Women seeking abortion in New Zealand have to wait, on average, more than three weeks between their first visit to a referring doctor and their abortion, according to a 2010 study, which showed that 53 percent of the women surveyed thought the wait was too long. Those waits contribute to New Zealand’s falling behind in providing early abortions. Latest figures, for example, show 77 percent of abortions in the UK are performed up to the ninth week of pregnancy, while the figure for New Zealand is 56 percent. Later abortions raise the risk of complications and death, and make it less viable for women to access medication abortions, which in New Zealand are used only up until the ninth week.

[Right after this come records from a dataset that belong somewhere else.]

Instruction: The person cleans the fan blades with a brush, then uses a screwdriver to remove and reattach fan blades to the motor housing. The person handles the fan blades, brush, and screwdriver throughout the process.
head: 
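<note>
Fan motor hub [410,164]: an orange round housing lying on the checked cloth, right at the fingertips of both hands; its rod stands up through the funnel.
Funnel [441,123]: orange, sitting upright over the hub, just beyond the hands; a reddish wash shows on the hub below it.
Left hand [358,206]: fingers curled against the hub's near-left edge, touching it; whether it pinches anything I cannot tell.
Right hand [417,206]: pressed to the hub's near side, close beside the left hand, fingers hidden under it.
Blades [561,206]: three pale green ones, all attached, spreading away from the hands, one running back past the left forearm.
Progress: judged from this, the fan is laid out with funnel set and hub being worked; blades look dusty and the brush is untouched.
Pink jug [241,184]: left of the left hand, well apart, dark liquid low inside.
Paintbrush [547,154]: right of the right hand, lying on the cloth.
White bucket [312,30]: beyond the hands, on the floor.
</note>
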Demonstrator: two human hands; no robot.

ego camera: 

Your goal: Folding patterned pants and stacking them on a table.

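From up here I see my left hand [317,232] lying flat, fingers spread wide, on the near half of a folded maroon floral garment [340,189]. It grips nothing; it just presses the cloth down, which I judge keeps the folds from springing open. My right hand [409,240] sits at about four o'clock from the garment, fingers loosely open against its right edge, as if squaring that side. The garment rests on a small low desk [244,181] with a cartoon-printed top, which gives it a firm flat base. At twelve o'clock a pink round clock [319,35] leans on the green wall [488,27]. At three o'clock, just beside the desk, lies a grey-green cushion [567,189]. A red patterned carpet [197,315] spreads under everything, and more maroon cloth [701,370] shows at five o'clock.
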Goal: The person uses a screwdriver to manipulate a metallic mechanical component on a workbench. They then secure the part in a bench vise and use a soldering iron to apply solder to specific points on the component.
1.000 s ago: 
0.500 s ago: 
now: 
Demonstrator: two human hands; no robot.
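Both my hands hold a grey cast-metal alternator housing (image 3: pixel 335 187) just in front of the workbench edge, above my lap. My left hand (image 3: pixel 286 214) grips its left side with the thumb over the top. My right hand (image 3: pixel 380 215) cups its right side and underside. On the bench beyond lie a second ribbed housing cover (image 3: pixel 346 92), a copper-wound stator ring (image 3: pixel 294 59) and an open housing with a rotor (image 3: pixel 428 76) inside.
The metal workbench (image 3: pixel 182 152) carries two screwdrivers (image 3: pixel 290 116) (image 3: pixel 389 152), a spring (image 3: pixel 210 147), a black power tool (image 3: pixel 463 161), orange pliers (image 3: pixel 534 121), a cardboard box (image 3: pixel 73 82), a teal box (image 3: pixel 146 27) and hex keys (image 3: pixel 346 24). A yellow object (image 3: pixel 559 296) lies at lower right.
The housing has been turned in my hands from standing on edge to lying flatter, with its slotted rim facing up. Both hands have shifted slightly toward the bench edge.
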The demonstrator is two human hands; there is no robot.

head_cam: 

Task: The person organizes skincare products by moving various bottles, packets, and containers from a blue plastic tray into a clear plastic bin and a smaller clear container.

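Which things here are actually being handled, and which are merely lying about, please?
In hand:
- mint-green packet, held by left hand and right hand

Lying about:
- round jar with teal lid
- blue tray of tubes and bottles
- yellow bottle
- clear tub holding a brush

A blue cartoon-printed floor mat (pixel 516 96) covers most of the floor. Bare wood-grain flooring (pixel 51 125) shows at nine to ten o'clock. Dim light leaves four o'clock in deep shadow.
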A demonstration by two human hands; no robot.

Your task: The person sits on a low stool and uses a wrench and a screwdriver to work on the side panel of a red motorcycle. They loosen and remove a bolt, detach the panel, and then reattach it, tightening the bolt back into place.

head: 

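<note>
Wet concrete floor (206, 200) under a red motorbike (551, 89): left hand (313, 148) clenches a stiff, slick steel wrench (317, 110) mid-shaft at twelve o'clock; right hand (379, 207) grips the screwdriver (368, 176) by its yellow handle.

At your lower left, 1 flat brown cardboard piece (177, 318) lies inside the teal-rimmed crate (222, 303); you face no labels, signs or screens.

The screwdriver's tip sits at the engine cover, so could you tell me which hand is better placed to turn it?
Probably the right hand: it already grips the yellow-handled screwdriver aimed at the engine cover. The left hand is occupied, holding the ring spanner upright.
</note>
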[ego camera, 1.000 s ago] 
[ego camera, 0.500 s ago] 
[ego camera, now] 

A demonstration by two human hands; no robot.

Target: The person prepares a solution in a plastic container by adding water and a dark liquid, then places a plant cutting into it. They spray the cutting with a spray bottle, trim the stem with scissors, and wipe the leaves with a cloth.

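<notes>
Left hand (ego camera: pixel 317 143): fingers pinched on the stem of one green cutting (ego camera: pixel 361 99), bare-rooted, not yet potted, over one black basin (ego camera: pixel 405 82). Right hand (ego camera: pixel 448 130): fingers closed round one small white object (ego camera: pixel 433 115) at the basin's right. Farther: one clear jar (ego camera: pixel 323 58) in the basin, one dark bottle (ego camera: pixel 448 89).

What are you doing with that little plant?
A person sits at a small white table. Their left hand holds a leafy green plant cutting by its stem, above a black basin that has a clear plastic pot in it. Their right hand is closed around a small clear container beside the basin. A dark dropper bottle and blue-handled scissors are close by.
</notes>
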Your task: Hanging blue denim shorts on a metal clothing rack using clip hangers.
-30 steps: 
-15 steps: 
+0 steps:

According to the latest Abortion Supervisory Committee report, only 6.6 percent of all abortions – of which there were 16,630 in 2010 – were medication abortions. As the ASC noted in its own report the previous year, in other countries where medication abortions are readily available, between 20 and 30 percent of women will choose that option. In England and Wales, the figure is 43 percent, while in Scotland the rate is over 72 percent.
Early medical abortion is available at only eight units in New Zealand only eight units in New Zealand and although the ASC has said it wants to improve that, progress is painfully slow. Asked by Werewolf if any further action was being taken, the ASC simply said that it was “monitoring the uptake”, adding that “Licensed institutions decide individually whether to offer surgical and/or medical abortions procedures (sic) in their facilities”.
One obstacle to use of medication abortion in New Zealand is the 35-year-old abortion law mandating that all abortions must be “performed” in a licensed institution. Medication abortion involves taking two sets of pills 24 to 48 hours apart – first Mifegyne® (generically mifepristone, formerly known as RU486 & pictured left) followed by Cytotec® (generically called misoprostol, which is available on prescription and also used to treat ulcers and prevent stomach bleeding after surgery). When Mifegyne was approved for use in New Zealand in 2001, the immediate question was what it meant to “perform” a medication abortion. Is it the handing over of the pills? Their administration? Or when the abortion actually occurs?
The importers of the drug, a group of doctors who formed a non-profit company called Istar, requested the ASC apply to the courts for a judicial review of the matter, and in 2003 received a High Court judgment stating that the pills must be administered in the licensed institution, but that the woman need not stay on the premises between the two doses, or after the last one. In many countries, the second set of pills can be taken at home, ensuring the abortion takes place there rather than on the bus or in the car en route.
Another factor in the slow uptake of abortion medication here is fierce advocacy by anti-abortion groups, and the ongoing fear of pretty much everything about abortion on the part of many politicians, DHB officials and health professionals. One obvious route for improving access, especially outside the main centres, would be to license Family Planning clinics to provide the drugs, something Family Planning tried to accomplish in 2009, when it applied for a license to provide medical abortions up until the ninth week of pregnancy at its clinic in Hamilton. The outcry from anti-abortion groups was swift and loud, with activists setting up an effective “Stop Family Planning” campaign and numerous groups joining in, including Catholic bishops, who lobbied government ministers over the issue.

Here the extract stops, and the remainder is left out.